Repair is unsuccessful, and after the fsck and repair the output for list-inconsistent-obj is as follows:
[root@hydra4 ~]# rados list-inconsistent-obj 9.26 --format=json-pretty { "epoch": 68132, "inconsistents": [] }
#9 Updated by Brad Hubbard over 6 years ago
It looks like this could be a problem with the allocator. I'm looking into whether we can switch allocators as a test.
#10 Updated by Charles Alva over 6 years ago
Brad Hubbard wrote:
It looks like this could be a problem with the allocator. I'm looking into whether we can switch allocators as a test.
Thanks for looking into this, Brad.
Is the data still safe? Or is it really corrupted?
I have experienced some pg inconsistencies with read errors across all OSDs like Edward's as well. Bluestore fsck and ceph pg repair could not fix them.
I had to delete the rbd image which contained the problematic pgs and restore it from backup. Ceph has been running fine since then.
#11 Updated by Brad Hubbard over 6 years ago
Charles Alva wrote:
Is the data still safe? Or is it really corrupted?
Still looking into the answer to this.
#12 Updated by Brad Hubbard over 6 years ago
In order to test whether the bitmap allocator is the culprit here you can add the following to ceph.conf and restart the OSDs.
bluefs_allocator = stupid
This is the default allocator going forward anyway so it would be a good data point to see whether the issue recurs using this allocator.

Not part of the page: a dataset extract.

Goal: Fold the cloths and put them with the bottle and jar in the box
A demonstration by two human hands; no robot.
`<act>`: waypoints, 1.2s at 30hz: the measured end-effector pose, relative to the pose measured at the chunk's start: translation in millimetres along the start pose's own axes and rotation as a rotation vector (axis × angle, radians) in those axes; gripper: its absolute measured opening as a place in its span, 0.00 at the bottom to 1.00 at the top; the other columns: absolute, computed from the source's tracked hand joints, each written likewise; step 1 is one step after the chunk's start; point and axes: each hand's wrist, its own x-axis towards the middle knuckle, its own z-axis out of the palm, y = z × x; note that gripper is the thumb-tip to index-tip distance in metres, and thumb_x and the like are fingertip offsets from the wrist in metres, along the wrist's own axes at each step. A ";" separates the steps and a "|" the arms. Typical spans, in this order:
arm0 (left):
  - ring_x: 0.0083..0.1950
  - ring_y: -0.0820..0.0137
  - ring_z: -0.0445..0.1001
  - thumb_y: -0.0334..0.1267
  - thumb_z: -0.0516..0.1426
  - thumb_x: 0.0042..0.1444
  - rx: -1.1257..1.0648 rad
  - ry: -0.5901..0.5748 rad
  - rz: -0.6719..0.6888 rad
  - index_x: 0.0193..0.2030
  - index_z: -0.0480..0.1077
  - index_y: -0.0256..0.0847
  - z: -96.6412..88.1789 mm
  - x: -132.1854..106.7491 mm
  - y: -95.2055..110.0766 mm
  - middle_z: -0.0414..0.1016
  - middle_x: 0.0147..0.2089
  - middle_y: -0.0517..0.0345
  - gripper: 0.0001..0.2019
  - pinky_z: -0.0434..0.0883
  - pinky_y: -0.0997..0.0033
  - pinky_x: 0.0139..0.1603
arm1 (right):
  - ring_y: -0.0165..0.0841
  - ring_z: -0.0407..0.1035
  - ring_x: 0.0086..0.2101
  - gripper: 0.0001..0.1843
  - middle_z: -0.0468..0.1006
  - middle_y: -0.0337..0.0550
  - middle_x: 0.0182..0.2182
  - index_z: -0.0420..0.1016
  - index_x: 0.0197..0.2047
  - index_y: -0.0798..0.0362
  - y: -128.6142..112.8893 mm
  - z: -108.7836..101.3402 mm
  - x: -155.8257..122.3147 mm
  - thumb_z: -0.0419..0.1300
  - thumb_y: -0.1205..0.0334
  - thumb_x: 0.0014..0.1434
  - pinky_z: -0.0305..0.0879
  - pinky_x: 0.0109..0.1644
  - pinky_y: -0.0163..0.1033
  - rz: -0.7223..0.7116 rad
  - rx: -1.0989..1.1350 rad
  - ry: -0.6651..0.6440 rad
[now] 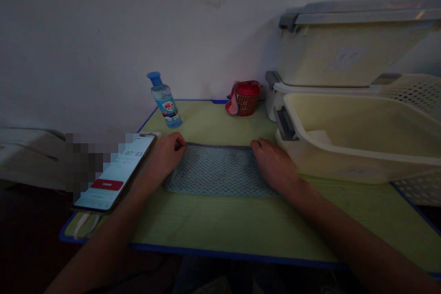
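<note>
A light blue-grey textured cloth [220,170] with a dark checked edge lies flat on the green table [220,225], forming a wide rectangle. My left hand [169,154] pinches its far left corner, thumb and fingers pressed together. At the far right corner, my right hand [274,161] is closed with its fingertips on the edge; the palm and wrist hide the cloth's right side. Both corners rest close to the table surface.
A phone [117,174] showing a timer stands left of my left forearm, a white cable [82,225] below it. Behind are a blue bottle [167,105] and a small red basket [247,98]. An open cream bin [344,156] and lidded boxes [337,55] occupy the right.
</note>
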 end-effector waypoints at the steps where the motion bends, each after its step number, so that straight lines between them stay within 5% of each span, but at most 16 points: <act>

#13 Updated by Charles Alva over 6 years ago
Brad Hubbard wrote:
In order to test whether the bitmap allocator is the culprit here you can add the following to ceph.conf and restart the OSDs.
bluefs_allocator = stupid
This is the default allocator going forward anyway so it would be a good data point to see whether the issue recurs using this allocator.
Noted. Will try this today. Thanks!
#14 Updated by Sage Weil over 6 years ago
- Subject changed from How to fix Ceph Luminous 12.1.4 pg active+clean+inconsistent on Bluestore? to bluestore: multiple objects (clones?) referencing same blocks (on all replicas)
- Status changed from New to Need More Info
The fact that the same range on the object had a bad csum on all 3 replicas suggests a (reproducible) bluestore bug.
If you are able to reproduce this, I would love to see a debug bluestore = 20 log of fsck output:
CEPH_ARGS="--log-file c --debug-bluestore 20" ceph-objectstore-tool --op fsck --data-path /var/lib/ceph/osd/ceph-NNN
Thank you!
#15 Updated by Charles Alva over 6 years ago
Sage Weil wrote:
The fact that the same range on the object had a bad csum on all 3 replicas suggests a (reproducible) bluestore bug.
If you are able to reproduce this, I would love to see a debug bluestore = 20 log of fsck output:
[...]
Thank you!
Thanks Sage. Will do when hit this error again in the future.
Just upgraded to 12.2.0 flawlessly. Congrats!
#16 Updated by Edward Huyer over 6 years ago
I haven't seen any new inconsistencies since I switched to the "stupid" bluefs allocator Sunday night.
I'll see if I can get a debug bluestore = 20 output on one of my existing problem pgs some time soon.
#17 Updated by Brad Hubbard over 6 years ago
- Assignee set to Brad Hubbard
- ceph-qa-suite rados added
Excellent Edward, thanks for the update.
#18 Updated by Nicolas Drufin over 6 years ago
I have the same problem, my ceph-cluster as 3 pgs active+clean+inconsistent. When I try ceph pg repair, pg status add scrub+deep+repair but after 5s do nothings.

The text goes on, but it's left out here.